But this lady - and I am a lady all the way, from my red lipstick to my high heels, to my career dresses that cover lacy underthings - is doing a man's job. This lady is skyrocketing this organization, and expects a man's kudos. This lady expects to be treated as if my ideas are something more than "cute."
This lady was hired to a do "a man's work", and I'm killing it.
This lady has been diplomatic, polite, and professional, and the consequence for that "appropriate" behavior was that I was steamrolled. I worked twice as much as anyone at the organization, accomplished at least twice as much, and was rewarded for it with criticism and an admonition to be quiet, stop asking questions.

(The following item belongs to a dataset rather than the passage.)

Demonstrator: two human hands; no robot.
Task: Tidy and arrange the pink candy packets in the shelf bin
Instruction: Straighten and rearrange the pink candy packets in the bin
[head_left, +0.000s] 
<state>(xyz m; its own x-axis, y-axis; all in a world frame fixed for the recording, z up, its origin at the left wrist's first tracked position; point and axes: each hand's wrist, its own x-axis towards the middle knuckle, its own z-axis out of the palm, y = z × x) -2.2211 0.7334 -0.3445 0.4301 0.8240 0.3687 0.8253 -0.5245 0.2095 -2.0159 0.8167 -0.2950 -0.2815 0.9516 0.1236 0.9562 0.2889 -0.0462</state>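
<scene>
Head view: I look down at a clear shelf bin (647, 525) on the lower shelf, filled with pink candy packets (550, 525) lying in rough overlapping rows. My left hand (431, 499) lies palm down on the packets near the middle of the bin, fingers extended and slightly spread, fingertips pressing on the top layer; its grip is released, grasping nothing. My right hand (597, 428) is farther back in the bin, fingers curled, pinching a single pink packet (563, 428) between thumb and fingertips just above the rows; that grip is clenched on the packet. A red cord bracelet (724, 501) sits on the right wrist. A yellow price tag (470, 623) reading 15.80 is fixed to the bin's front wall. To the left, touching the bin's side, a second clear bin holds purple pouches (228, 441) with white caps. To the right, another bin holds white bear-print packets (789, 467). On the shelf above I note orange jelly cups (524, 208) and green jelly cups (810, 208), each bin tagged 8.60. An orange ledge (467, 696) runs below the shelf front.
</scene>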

Irony: I was never given the budget. I was not allowed to select the vendors - I was told "this is who we use, so just call them and set it up." When I announced our record breaking revenue, the only comment I got was "That's nice, but it doesn't really matter until we account for expenses." The expenses that I had nothing to do with, so don't try to pass that off on me. If you want me to manage expenses, then you need to give me some control over them, and not give me blame for them AFTER the event.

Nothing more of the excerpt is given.